CHICAGO - -Another chapter in the seemingly endless steroid-era saga - one played out in locker rooms and court- rooms, the halls of Congress and eventually the Hall of Fame - was rewritten Monday with Mark McGwire's admission that "I used steroids during my playing career, and I apologize."
More than a decade after he and Sammy Sosa staged a smashingly successful soap-opera-like home run derby, McGwire confessed that his part was tainted, saying, "After all this time, I want to come clean."
But while the chapter on McGwire's involvement apparently has been completed with Monday's hardly surprising confession, the entire book is far from finished.
Sosa, who appeared with McGwire in 2005 before a House Government Reform committee's hearing on steroids in baseball, has been implicated by The New York Times as failing a 2003 drug test.
And the national pastime's all-time home run king, Barry Bonds, remains under indictment for perjury for denying he knowingly used performance-enhancing drugs.
McGwire, infamously, became part of that nationally televised congressional hearing, repeatedly taking the Fifth Amendment and saying he refused to "talk about the past."
The baseball panel included Sosa and Rafael Palmeiro, both former Orioles.
"To be clear, I have never taken illegal performance-enhancing drugs," Sosa told congressmen in sworn testimony. "I have not broken the laws of the United States or the laws of the Dominican Republic. I have been tested as recently as 2004, and I am clean."
Palmeiro waggled his fingers at the panel and proclaimed, "I have never used steroids, period."
Palmeiro was suspended six months later after testing positive for performance-enhancing drugs.
Neither those tests, nor even rules regarding steroids, were baseball law in 1998 or in 2001 when McGwire retired.
He left the game in part because he had tired of the constant media allegations.
On Monday, in his admission statement released to the Chicago Tribune and other media outlets, McGwire said:
"I was not in a position to do [this] five years ago in my congressional testimony, but now I feel an obligation to discuss this and to answer questions about it. I'll do that, and then I just want to help my team."
McGwire was hired as the Cardinals' hitting coach in late November, which helped prompt his disclosure.
"I never knew when, but I always knew this day would come," he said, also saying to media outlets later that "I hid it from everybody.
"I wish I had never touched steroids. It was foolish and it was a mistake. I truly apologize. Looking back, I wish I had never played during the steroid era."
And yet he did.
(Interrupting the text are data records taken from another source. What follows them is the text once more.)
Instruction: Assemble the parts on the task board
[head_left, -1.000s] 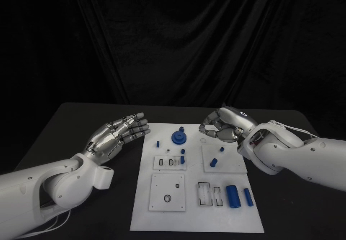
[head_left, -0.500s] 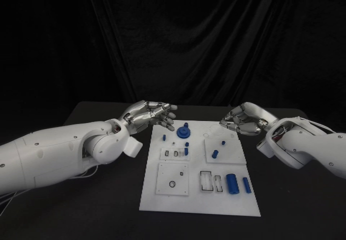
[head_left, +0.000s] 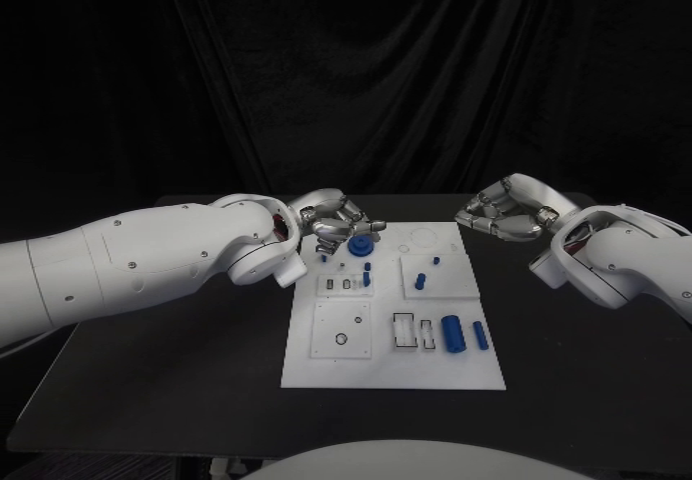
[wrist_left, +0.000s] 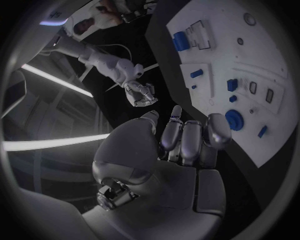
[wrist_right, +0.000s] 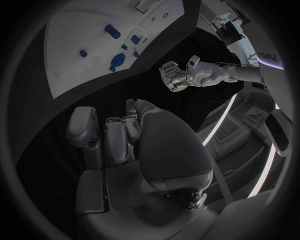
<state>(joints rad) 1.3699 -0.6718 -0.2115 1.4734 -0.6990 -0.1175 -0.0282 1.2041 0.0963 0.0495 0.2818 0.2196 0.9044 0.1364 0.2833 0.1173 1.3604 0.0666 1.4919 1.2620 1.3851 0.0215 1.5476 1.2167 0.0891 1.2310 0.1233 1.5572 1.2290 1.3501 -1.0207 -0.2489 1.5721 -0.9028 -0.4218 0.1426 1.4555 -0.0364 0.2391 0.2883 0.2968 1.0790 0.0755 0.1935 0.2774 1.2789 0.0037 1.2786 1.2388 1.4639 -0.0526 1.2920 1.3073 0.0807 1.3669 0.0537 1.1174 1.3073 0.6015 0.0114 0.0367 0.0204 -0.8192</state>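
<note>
Black table (head_left: 173, 380), white task board (head_left: 389, 370), blue parts (head_left: 453, 333)

Left white arm reaches in across the body, forearm angled toward table centre. Its silver many-fingered left hand (head_left: 335, 218) hangs palm-down, fingers curled inward, holding nothing. Right white arm bends at the elbow, wrist raised. Silver many-fingered right hand (head_left: 506, 213) is curled into a loose fist, nothing in it.
</note>
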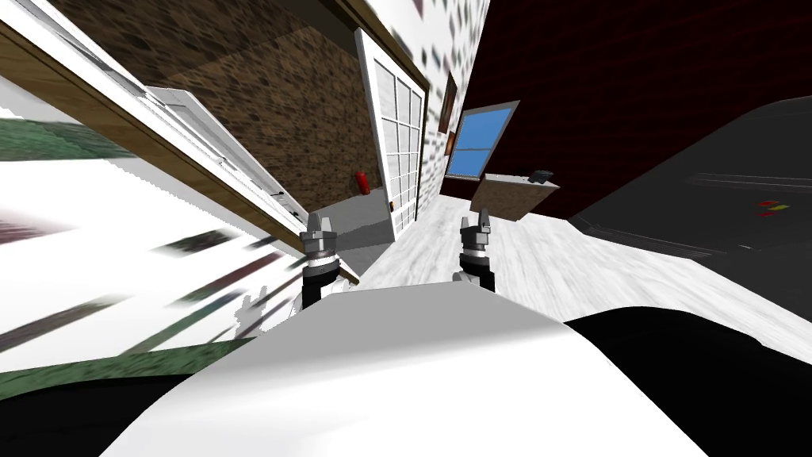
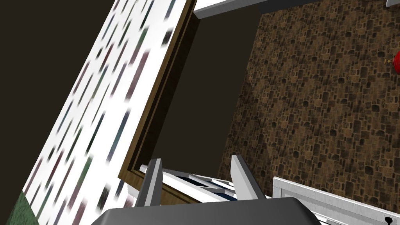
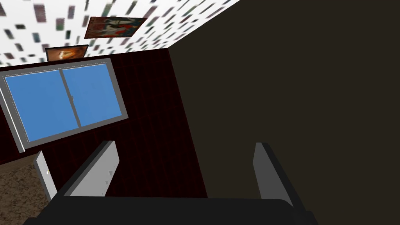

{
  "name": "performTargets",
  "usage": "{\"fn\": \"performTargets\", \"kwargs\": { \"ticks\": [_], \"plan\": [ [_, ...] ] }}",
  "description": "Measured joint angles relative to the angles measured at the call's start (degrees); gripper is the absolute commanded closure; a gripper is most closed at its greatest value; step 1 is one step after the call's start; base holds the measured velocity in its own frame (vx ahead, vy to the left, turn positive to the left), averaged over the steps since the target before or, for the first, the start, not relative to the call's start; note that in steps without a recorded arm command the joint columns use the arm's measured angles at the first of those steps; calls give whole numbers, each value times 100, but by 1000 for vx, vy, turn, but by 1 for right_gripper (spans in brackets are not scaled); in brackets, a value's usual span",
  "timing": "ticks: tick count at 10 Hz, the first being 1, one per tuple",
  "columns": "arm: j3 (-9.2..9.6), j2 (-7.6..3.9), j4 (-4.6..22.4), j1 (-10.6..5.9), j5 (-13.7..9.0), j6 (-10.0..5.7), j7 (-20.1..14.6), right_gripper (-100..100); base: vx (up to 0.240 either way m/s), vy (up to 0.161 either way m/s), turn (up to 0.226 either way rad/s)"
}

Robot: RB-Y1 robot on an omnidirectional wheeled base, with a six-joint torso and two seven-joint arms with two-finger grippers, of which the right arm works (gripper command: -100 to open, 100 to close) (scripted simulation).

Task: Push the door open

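Observation:
A white double door with glass panes stands in a brown-framed doorway [image 1: 238, 190]. Its left leaf [image 1: 214, 147] is swung far back into a room with a brown stone-patterned wall [image 1: 301, 103]; the right leaf [image 1: 400, 151] stands at an angle on the opening's other side. My left gripper [image 1: 319, 224] is open and empty, close beside the doorway frame. In the left wrist view the left gripper [image 2: 197, 179] points at the white door leaf [image 2: 332, 199] and the doorway frame [image 2: 164, 97]. My right gripper [image 1: 476, 222] hangs open over the pale floor, right of the doorway; its fingers [image 3: 97, 172] hold nothing.
A red object [image 1: 362, 182] stands on the floor past the doorway. A brown cabinet [image 1: 511, 200] with a dark item [image 1: 541, 175] sits below a blue window [image 1: 480, 141]. A big dark piece of furniture [image 1: 714, 206] fills the right. A patterned white wall [image 1: 95, 238] runs close on the left.

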Motion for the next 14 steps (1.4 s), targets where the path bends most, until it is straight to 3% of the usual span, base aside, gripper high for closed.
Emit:
{"fn": "performTargets", "kwargs": {
  "ticks": [8,14],
  "plan": [
    [-50,-169,402,-56,-875,656,338,-100,84,1,37],
    [-17,-223,831,-117,-1619,1182,695,-100,90,-8,43]
  ]
}}
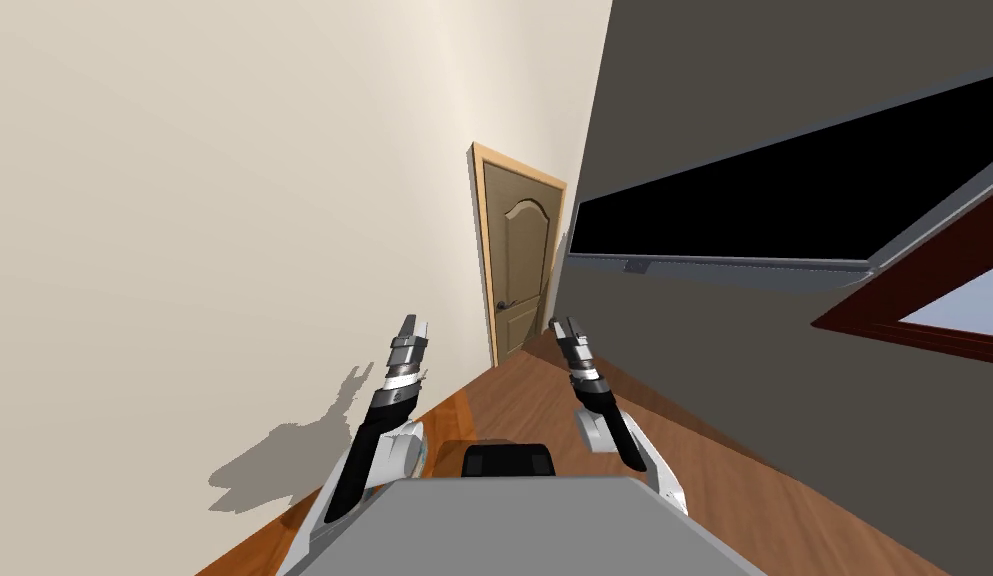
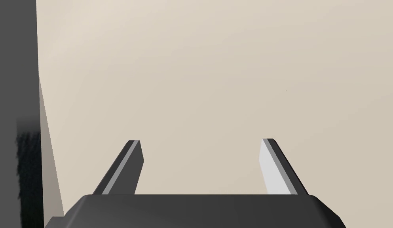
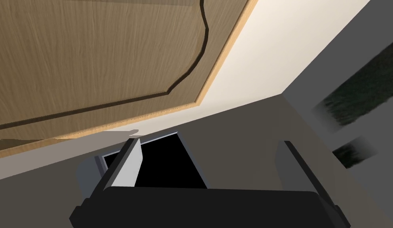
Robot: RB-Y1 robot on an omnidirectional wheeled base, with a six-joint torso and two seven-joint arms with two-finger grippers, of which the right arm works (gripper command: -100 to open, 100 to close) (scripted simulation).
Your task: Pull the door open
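Standing at the far end of a brown wood-plank floor (image 1: 544, 400): one brown wooden door with an arched upper panel (image 1: 519, 262), shut in a light wood frame, with a small dark handle (image 1: 503, 304) at its left edge. Both arms are raised well short of it, touching nothing. Left gripper (image 2: 201, 144): fingers spread wide, empty, facing the plain cream wall (image 1: 234, 200). Right gripper (image 3: 210, 142): fingers wide apart, empty, aimed toward the door's panel and frame edge. On the dark grey wall (image 1: 704, 90) to the right: a black flat screen (image 1: 764, 215) and a dark red window frame (image 1: 914, 325).
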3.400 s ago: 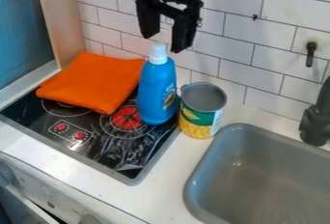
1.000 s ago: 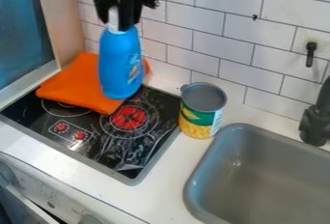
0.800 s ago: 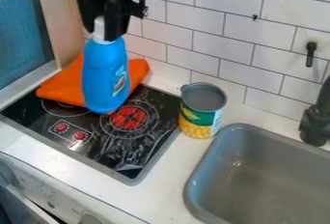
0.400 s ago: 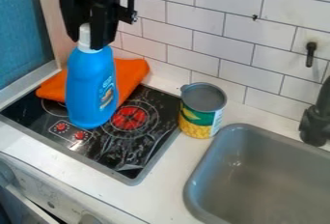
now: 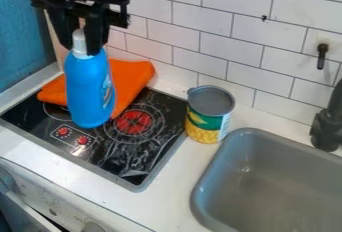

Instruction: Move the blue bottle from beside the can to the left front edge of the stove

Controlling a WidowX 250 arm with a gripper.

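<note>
Gripper pinching the blue bottle by its white cap — a narrow grip that keeps it upright — in front of the folded orange cloth.

The claw grips the white cap of the upright blue bottle. The bottle overlaps the orange cloth in view. The open can stands on the bench, between the cooktop and the gray sink.
</note>
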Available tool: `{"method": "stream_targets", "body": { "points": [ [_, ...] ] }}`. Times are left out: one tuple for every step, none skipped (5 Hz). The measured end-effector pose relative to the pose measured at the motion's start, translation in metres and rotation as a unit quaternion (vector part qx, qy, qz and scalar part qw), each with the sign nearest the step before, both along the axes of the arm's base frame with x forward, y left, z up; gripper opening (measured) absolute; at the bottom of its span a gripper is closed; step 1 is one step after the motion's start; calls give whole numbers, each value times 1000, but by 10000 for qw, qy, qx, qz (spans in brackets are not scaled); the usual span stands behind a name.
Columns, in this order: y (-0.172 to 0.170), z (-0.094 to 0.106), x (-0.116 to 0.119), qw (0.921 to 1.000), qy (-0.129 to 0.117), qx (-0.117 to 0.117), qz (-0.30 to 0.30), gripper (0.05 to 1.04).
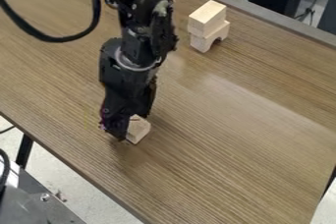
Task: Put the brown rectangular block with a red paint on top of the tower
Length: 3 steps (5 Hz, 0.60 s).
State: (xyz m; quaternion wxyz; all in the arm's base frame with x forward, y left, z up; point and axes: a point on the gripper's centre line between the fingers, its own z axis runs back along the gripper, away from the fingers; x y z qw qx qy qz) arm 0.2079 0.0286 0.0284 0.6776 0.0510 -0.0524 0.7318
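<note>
Block (pixel 138 130), pale wood, crisp-edged, at 7 o'clock on the grained table (pixel 223 149). Black gripper (pixel 122 128) on its 9 o'clock side, angled down, presumably for pickup; cannot tell whether clamped or apart. Far off, 1 o'clock: tower (pixel 209 25), oblong piece (pixel 206 16) on arch (pixel 205 41), hollow downward, likely keeping a flat seat uppermost.

No readable text, labels, numbers or signs on anything.
</note>
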Motion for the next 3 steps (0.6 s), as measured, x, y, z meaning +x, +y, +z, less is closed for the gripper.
{"method": "stream_targets", "body": {
  "points": [
    [5,3,6,9973,-34,281,-684,512],
    [7,25,33,9807,-437,629,-1798,512],
    [-3,71,74,9456,-1063,926,-2932,512]
  ]
}}
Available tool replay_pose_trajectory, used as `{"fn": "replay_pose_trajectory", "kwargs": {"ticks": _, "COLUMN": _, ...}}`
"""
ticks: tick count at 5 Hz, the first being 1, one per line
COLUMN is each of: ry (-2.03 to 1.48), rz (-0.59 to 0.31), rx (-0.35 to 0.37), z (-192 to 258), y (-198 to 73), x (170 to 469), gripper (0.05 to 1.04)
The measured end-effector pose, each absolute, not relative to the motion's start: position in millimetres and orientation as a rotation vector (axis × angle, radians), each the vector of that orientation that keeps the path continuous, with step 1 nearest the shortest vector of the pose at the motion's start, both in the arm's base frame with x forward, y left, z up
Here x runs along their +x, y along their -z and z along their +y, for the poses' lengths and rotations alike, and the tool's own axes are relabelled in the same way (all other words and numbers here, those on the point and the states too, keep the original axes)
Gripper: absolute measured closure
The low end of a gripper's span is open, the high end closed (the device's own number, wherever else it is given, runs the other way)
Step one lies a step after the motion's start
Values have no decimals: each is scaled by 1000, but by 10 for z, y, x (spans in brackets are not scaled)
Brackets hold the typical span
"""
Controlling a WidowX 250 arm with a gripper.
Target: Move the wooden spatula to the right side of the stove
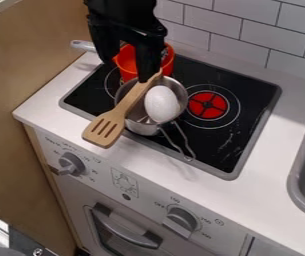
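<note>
Above the stove point(245, 100), the gripper point(126, 71) hangs open, fingers well apart, holding nothing. The spatula point(129, 100) lies across the metal pot point(142, 128) beside the egg point(161, 104), slotted head over the counter point(48, 104). Figures and small lettering ring the knobs point(181, 221).

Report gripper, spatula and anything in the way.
Gripper open, over the red pot. Wooden spatula lying across the silver pot, slotted end toward the front. White egg in that pot, beside the spatula; may hinder.

free counter point(272, 150) beside sink point(293, 181), pot handle point(190, 158) jutting out
</note>
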State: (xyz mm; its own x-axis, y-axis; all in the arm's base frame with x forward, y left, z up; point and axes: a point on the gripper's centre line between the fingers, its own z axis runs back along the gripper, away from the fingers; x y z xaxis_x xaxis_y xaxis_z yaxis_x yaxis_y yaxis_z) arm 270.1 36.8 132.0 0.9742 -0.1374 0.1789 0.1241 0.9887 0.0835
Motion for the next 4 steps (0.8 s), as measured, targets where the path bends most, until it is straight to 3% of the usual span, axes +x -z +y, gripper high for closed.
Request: {"fn": "replay_pose_trajectory", "kwargs": {"ticks": 4, "ry": 187, "rz": -290, "rx": 77, "z": 509, "y": -944, "x": 2820, "gripper": 85}}
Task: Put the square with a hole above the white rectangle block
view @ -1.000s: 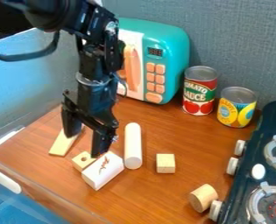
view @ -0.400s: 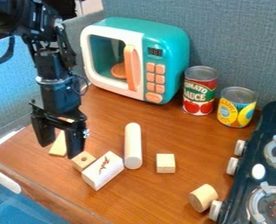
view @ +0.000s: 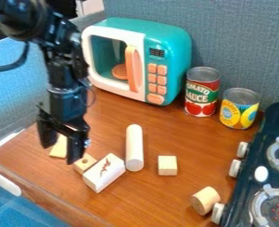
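Two fingers (view: 76,150) apart, slightly lower than before, near holed square block (view: 81,166); arm (view: 61,73) shifted rightward in view

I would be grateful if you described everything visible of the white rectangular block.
The white rectangular block is a smooth, straight-edged solid, perhaps painted wood, with a reddish-brown squiggle on top. It lies flat and uncovered on the brown wood-look tabletop, its length slanting from lower left to upper right of the view. The small tan block with a round hole sits right beside it; whether they touch is unclear.
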`<action>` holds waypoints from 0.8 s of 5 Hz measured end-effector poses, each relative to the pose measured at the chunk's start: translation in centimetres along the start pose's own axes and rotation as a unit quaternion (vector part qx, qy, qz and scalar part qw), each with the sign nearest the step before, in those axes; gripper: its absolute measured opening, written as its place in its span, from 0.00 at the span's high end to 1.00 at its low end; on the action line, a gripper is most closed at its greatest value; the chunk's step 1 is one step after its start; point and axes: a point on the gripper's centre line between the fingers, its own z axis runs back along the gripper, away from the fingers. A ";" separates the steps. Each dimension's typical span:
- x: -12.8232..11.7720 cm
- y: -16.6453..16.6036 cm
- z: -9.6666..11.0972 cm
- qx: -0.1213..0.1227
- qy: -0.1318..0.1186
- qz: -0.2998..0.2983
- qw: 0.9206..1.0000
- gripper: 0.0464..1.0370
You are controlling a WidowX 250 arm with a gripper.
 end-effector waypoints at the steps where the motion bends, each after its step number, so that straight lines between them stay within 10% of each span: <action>1: 0.7 0.1 -1.4 0.056 0.020 -0.012 0.998 0.04; 4: 0.7 1.4 -3.0 0.027 0.035 0.009 0.999 0.04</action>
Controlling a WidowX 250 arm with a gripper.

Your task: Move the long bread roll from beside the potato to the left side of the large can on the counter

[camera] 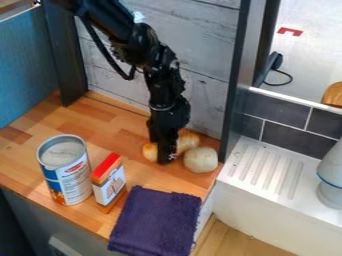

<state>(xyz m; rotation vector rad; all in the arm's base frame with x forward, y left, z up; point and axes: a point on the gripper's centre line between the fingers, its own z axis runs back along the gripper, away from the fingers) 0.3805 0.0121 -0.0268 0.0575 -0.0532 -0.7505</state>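
At far right part of wooden counter (110, 127): black gripper (164, 159), pointing down right at orange-brown bread-like item (188, 141), partly hiding it. Cannot tell state of jaws, open or closed. Just right of that item, pale round thing (200, 159). At near left, upright can (65, 172), with red-topped box (109, 182) just right of it. At near edge, folded purple cloth (157, 220). Farther right, white ridged surface (260, 165).
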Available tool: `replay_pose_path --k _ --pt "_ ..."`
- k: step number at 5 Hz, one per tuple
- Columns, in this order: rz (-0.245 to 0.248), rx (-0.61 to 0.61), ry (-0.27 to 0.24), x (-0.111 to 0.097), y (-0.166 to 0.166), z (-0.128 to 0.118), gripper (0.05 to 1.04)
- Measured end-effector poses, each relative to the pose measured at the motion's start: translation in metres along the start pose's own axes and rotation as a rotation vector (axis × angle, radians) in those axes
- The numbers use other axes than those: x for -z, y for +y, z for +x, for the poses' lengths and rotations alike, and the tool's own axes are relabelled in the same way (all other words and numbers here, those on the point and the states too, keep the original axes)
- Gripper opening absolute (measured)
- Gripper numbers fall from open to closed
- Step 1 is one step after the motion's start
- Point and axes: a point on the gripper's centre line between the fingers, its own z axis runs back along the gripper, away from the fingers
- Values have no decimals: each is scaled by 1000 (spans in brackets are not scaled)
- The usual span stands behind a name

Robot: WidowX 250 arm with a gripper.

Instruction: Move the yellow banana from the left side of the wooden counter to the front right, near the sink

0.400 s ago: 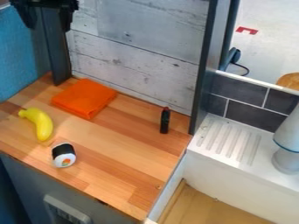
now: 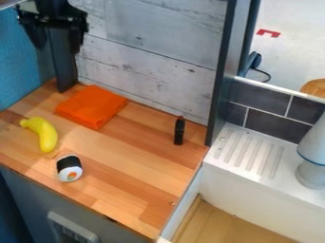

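The gripper, fingers apparently spread, hangs nearest the orange cloth, arm cut off.

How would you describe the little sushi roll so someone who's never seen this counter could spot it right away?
On the wooden counter, find the yellow banana at the camera view's left. The sushi roll is just below and right of it, nearer the counter's front edge. It's short and chunky, with a black band and an orange spot on its white end, unlike the plain banana.
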Motion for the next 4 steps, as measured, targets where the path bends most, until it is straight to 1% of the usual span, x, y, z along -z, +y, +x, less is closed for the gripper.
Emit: replay_pose_path --k 1,2,3,4 --pt "-4 65 -2 8 -3 -19 1001" --pt "55 100 -3 26 -18 -37 1001" --pt "99 33 5 39 -16 -37 1001" --pt "118 -60 41 58 -9 -42 1001"
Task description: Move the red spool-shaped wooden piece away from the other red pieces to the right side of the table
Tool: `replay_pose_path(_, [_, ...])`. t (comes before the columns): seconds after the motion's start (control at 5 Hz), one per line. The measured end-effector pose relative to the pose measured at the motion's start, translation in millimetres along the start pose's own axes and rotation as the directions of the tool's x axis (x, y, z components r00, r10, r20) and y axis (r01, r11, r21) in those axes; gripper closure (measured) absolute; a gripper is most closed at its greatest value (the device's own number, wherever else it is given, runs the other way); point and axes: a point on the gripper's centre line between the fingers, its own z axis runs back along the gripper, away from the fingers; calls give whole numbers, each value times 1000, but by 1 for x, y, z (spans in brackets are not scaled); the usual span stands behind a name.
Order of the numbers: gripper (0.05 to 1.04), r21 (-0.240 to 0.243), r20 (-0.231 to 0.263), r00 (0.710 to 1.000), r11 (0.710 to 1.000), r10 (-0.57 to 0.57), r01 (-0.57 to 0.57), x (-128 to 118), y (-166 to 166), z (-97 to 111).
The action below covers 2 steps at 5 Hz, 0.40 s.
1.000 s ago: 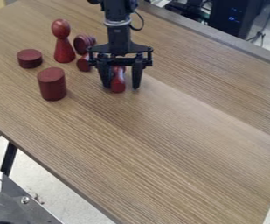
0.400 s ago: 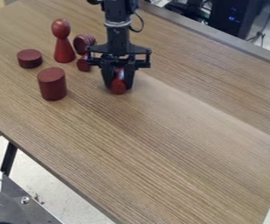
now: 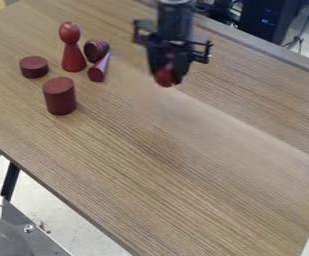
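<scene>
Your black two-finger gripper (image 3: 167,79) is in the upper part of the frame, just right of centre, over the brown wood-grain table (image 3: 210,155). You have it clenched on a glossy red piece with a rounded end (image 3: 163,75); the fingers hide much of that piece, so you cannot tell its full shape. In the upper left of the frame, you see a red pawn-shaped figure with an egg-shaped head (image 3: 72,56) standing upright. Just to its right is a dark red, ridged round piece (image 3: 96,51), and near that a smooth red cone (image 3: 97,72) lies on its side, its wide end toward you. Left of the figure sits a low, dark red disc (image 3: 34,67); below the figure, a taller dark red cylinder (image 3: 60,96) stands upright.
</scene>
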Motion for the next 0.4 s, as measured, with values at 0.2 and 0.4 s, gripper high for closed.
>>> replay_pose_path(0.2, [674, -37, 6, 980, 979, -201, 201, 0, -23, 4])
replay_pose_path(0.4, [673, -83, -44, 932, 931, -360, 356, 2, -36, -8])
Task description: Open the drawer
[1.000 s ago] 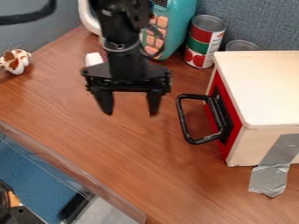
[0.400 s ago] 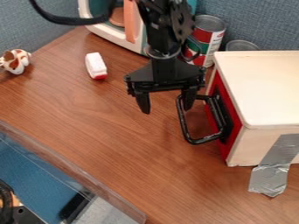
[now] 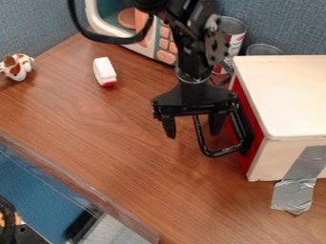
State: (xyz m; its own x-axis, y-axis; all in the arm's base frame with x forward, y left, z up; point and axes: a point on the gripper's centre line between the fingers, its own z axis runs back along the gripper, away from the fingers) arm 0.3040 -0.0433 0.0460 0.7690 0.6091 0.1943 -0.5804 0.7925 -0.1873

And he was a huge part of its results, with his home run totals (70 in 1998, 583 in his career) - partly based on his Popeye-like forearms - that included leading the league in that category four times and, in that stirring 1998 season, shattering Roger Maris' nearly four-decades-old record of 61 homers.
(Sosa hit 66 that season, and Bonds broke McGwire's mark in 2001 with 73.)
How long did he use steroids and perhaps human growth hormone, and how frequently?
While McGwire, a weightlifting fanatic, says steroids helped him overcome injuries, those questions might never be answered.
"I remember trying steroids very briefly in the 1989-1990 offseason and then after I was injured in 1993, I used steroids again," he said in his statement. "I used them on occasion throughout the '90s, including during the 1998 season."
In a game Sept. 8, 1998, at Busch Stadium in St. Louis, McGwire hit his 62nd home run against the Cubs, an event that riveted the nation and was labeled that night by commissioner Bud Selig as "clearly one of the most historic nights in baseball history."
Selig said in a statement Monday that McGwire's admission "will make Mark's re-entry into the game much smoother and easier."
Whether McGwire, Bonds or Sosa will ever be inducted into the Hall of Fame - despite their glittering statistics - remains another chapter for the steroid-era book.
McGwire, a 12-time All-Star, has never received one-fourth of the necessary votes from baseball writers during his four years on the ballot.
None of the others is on the ballot yet.
"I'm sure people will wonder if I could have hit all those home runs had I never taken steroids," he said. "I had good years when I didn't take any and I had bad years when I didn't take any. I had good years when I took steroids and I had bad years when I took steroids.
"But no matter what, I shouldn't have done it, and for that I'm truly sorry."